Abstract:Tool-augmented large language models (LLMs) leverage tools, often in the form of APIs, to enhance their reasoning capabilities on complex tasks, thus taking on the role of intelligent agents interacting with the real world. The recently introduced ToolLLaMA model by Qin et al. [2024] utilizes the depth-first search-based decision tree (DFSDT) method for reasoning with $16000+$ real-world APIs, which effectively improves the planning and inferencing performance of tool-augmented LLMs compared to traditional chain reasoning approaches. However, their approach only employs successful paths from decision trees (also called inference trees) for supervised fine-tuning (SFT) during training, which does not fully exploit the advantages of the tree of thought. In this study, we propose an inference trajectory optimization framework based on the preference data extracted from decision trees to address this limitation. We first introduce a novel method for constructing preference data from the tree of thought, capitalizing on the failed explorations previously overlooked in the trees. Specifically, we generate an effective step-wise preference dataset, named ToolPreference, for tool use based on the ToolBench dataset. In the subsequent training phase, we first fine-tune the LLM with tool-usage expert trajectories and then use these step-wise preference pairs for direct preference optimization (DPO) to update the policy of the LLM, resulting in our ToolPrefer-LLaMA (TP-LLaMA) model.
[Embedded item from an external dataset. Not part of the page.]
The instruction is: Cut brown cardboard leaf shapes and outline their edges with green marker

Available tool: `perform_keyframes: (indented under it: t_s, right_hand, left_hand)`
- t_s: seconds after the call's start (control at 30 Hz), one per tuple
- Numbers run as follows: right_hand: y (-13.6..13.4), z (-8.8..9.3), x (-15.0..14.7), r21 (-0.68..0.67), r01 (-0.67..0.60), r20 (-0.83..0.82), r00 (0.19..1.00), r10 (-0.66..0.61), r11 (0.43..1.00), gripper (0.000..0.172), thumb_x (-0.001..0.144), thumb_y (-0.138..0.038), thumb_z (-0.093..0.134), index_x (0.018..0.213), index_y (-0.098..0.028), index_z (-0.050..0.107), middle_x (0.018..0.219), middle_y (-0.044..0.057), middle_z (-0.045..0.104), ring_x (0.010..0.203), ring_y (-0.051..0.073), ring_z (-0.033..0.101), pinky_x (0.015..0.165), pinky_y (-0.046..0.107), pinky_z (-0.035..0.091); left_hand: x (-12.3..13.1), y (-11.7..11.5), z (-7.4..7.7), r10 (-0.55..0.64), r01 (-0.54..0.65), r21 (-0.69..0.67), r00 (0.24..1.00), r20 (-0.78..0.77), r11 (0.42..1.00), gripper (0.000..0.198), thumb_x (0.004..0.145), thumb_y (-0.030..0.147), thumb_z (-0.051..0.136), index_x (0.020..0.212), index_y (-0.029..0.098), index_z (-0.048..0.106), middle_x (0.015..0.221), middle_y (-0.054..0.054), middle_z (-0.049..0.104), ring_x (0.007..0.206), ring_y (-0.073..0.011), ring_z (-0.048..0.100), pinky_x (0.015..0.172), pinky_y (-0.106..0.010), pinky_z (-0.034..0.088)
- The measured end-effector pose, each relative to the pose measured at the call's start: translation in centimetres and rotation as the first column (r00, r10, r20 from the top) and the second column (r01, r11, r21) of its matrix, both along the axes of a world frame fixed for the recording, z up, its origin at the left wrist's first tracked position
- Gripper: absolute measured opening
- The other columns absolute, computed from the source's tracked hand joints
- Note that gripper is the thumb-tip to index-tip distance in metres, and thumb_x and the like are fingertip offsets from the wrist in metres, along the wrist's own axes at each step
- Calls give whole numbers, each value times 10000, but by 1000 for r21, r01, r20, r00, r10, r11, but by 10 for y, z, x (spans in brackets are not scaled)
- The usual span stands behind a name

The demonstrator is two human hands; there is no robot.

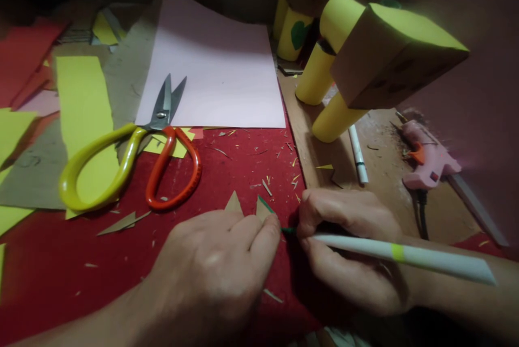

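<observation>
My left hand [221,266] rests low in the middle, its fingers pressed down on a small tan cardboard piece [263,207] with pointed tips and a green-coloured edge, lying on red paper [60,271]. Right beside it, my right hand [348,244] is closed round a long white marker [405,255] with a yellow-green band. The marker's green tip touches the cardboard piece at the left fingertips.
Scissors [133,158] with one yellow and one orange handle lie open to the upper left. A white sheet [214,66] lies behind. A cardboard figure with yellow legs [365,60], a white pen [358,155] and a pink glue gun [427,158] are on the right. Paper scraps lie about.
</observation>
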State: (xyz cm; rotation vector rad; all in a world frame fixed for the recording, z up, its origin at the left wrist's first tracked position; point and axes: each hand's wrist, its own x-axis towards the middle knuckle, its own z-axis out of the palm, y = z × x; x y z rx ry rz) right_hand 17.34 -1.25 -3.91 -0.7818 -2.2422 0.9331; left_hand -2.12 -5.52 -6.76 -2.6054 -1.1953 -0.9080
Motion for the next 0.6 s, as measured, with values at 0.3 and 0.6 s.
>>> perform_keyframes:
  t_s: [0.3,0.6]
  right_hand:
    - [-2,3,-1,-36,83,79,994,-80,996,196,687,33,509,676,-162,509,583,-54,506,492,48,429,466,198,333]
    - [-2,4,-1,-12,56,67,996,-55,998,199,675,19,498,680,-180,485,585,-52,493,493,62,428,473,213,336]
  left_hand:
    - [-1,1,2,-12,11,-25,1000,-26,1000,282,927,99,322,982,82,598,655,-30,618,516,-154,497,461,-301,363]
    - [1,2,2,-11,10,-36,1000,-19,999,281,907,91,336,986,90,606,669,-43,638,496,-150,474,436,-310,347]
Our experiments demonstrate that by obtaining insights from errors in inference trees, TP-LLaMA significantly outperforms the baselines across almost all test scenarios by a large margin and exhibits better generalization capabilities with unseen APIs. At the same time, TP-LLaMA has also demonstrated superior reasoning efficiency compared to the baselines, making it more suitable for complex tool-usage reasoning tasks.